### Data shown
----------
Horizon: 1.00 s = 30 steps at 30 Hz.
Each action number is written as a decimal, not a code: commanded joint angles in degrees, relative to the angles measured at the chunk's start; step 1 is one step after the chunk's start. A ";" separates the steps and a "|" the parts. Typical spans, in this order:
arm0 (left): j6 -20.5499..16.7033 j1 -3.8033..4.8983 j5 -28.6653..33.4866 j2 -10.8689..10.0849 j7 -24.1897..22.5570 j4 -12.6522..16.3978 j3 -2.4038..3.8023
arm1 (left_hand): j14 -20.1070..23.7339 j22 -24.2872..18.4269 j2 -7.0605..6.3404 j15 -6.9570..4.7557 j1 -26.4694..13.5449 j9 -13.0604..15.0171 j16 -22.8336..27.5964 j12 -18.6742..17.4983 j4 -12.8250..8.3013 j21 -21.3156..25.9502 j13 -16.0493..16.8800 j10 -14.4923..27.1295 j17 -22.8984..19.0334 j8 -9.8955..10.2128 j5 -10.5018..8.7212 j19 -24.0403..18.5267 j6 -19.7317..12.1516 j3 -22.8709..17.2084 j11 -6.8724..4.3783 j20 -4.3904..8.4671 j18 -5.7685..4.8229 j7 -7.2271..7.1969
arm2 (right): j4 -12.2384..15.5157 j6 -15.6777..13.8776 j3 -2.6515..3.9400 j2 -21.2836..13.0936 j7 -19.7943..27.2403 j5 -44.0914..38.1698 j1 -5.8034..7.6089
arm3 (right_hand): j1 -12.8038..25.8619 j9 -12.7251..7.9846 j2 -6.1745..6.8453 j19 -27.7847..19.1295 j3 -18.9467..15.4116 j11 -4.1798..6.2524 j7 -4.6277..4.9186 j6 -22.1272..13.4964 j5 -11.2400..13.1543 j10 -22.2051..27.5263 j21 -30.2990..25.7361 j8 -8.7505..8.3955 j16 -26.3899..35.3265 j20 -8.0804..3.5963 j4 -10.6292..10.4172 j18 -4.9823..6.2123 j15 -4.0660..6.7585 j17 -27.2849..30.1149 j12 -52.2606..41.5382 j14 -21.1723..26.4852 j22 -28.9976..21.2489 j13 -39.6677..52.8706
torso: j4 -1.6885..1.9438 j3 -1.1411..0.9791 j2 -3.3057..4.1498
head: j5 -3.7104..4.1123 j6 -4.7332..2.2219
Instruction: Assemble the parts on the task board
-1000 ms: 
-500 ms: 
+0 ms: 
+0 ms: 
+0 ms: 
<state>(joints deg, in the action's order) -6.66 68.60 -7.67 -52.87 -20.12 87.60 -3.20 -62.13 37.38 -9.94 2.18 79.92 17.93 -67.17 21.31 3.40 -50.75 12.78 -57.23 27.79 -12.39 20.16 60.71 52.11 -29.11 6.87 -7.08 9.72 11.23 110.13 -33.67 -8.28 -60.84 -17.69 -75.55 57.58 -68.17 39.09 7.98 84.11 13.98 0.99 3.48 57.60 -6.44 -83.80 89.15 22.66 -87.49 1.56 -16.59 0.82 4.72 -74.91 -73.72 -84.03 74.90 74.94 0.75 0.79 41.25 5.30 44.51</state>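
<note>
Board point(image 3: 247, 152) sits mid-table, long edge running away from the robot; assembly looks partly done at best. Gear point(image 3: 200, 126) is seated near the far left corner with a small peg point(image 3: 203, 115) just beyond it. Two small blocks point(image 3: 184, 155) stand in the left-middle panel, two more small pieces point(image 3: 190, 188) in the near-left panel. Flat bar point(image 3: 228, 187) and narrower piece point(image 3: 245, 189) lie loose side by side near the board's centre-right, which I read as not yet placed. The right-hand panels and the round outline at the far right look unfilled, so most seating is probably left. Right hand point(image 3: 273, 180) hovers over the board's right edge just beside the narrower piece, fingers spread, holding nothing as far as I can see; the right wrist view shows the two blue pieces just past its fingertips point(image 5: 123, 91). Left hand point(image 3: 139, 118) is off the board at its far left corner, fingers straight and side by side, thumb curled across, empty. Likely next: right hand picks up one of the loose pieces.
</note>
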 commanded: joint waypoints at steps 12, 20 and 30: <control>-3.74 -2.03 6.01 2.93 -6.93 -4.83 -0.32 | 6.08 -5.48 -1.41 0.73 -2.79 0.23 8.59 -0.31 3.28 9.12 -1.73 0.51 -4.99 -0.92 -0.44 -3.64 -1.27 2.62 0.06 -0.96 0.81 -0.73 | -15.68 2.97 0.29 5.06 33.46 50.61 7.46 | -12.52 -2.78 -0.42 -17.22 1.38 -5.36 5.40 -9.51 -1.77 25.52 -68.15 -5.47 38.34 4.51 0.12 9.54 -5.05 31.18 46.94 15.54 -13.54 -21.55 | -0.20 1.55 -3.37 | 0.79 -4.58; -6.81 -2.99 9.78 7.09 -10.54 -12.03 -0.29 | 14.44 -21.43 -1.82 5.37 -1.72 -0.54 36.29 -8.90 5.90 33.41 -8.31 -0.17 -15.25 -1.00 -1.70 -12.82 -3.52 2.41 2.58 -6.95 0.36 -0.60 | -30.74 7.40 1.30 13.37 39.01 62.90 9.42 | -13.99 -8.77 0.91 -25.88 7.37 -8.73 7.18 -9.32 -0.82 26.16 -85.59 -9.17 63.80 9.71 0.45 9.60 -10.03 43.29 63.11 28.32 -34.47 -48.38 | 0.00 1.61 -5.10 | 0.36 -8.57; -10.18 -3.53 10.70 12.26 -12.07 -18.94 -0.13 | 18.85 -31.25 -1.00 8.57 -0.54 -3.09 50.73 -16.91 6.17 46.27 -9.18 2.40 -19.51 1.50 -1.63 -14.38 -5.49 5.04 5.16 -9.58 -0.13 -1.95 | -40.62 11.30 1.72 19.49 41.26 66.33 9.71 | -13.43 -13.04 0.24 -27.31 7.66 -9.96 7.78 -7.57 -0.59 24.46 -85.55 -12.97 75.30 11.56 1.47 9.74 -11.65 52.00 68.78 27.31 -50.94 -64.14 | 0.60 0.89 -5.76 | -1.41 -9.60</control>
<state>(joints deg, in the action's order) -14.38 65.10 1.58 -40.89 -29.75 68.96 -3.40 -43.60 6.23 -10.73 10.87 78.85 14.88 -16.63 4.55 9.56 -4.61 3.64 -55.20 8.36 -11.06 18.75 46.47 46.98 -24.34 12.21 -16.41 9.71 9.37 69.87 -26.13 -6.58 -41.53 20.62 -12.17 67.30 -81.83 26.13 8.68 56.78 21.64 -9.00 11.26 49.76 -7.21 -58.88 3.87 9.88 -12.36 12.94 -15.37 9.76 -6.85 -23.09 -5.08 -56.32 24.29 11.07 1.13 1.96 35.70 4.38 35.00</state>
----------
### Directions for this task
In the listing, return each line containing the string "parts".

### Task result
Each action number is written as a decimal, not a code: commanded joint angles in degrees, relative to the angles measured at the chunk's start; step 1 is one step after the chunk's start. A ";" separates the steps and a "|" the parts. Typical spans, in this order:
Instruction: Assemble the parts on the task board

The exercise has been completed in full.